- YOUR OBJECTIVE -
A single stretch of the material below is to be transcribed exactly, starting at the line with "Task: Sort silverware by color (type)" and ending after the line with "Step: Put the".

- COLLECTED MATERIAL -
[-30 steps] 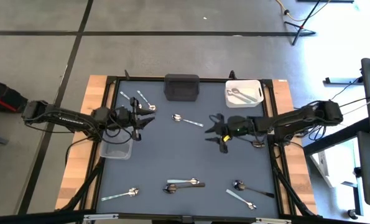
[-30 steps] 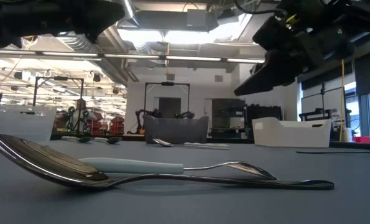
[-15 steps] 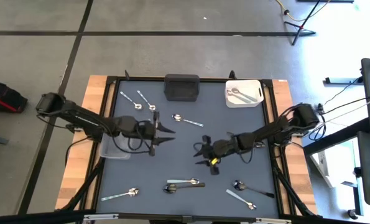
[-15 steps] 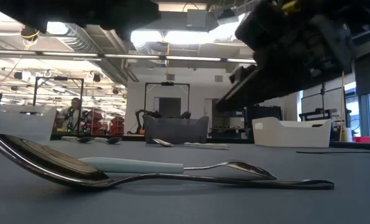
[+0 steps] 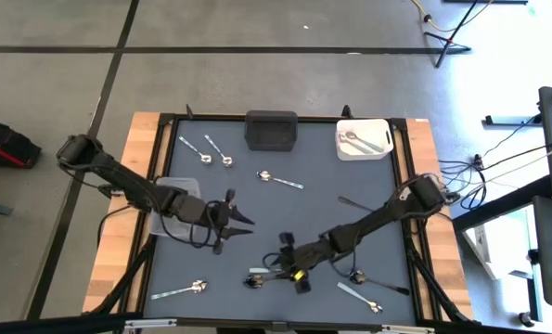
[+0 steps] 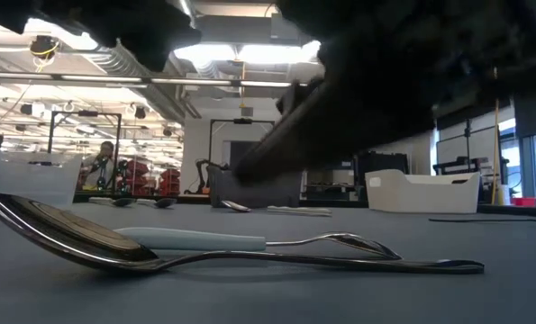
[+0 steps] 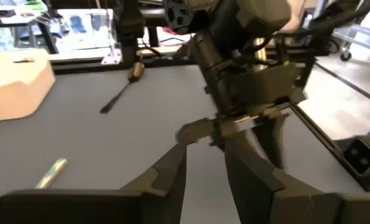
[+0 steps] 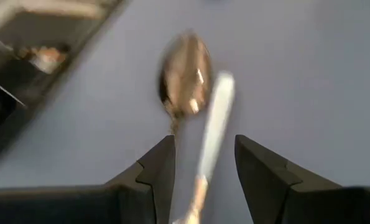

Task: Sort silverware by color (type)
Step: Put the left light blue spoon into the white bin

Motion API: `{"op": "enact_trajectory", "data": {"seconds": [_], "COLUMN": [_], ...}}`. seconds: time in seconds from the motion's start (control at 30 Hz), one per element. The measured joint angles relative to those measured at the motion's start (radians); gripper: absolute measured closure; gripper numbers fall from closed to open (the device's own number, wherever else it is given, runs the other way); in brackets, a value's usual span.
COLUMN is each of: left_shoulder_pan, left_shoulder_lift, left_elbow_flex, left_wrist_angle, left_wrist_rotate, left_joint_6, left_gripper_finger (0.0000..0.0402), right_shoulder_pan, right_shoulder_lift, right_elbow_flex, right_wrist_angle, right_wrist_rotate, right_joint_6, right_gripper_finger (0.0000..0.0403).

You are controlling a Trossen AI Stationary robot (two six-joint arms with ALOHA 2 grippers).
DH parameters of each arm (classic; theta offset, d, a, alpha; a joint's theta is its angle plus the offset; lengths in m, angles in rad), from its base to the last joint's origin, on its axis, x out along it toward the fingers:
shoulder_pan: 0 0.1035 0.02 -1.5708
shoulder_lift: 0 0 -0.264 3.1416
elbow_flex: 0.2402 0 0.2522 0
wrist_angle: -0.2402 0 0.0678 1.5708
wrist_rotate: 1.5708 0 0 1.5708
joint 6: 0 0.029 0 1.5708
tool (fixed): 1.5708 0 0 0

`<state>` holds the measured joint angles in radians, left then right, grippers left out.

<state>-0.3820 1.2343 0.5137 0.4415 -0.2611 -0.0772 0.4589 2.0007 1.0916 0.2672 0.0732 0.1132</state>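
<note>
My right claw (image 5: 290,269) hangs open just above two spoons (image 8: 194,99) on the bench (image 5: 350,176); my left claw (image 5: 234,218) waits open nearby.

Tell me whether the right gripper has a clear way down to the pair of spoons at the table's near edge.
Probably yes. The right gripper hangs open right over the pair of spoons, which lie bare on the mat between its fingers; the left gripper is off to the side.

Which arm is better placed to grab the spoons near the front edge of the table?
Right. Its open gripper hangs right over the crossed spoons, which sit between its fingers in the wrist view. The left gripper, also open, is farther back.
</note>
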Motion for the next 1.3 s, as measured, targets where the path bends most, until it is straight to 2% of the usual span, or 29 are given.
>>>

- SOLUTION FOR THIS EXERCISE -
Task: Sort silverware by color (type)
Step: Put the left light blue spoon into the white bin

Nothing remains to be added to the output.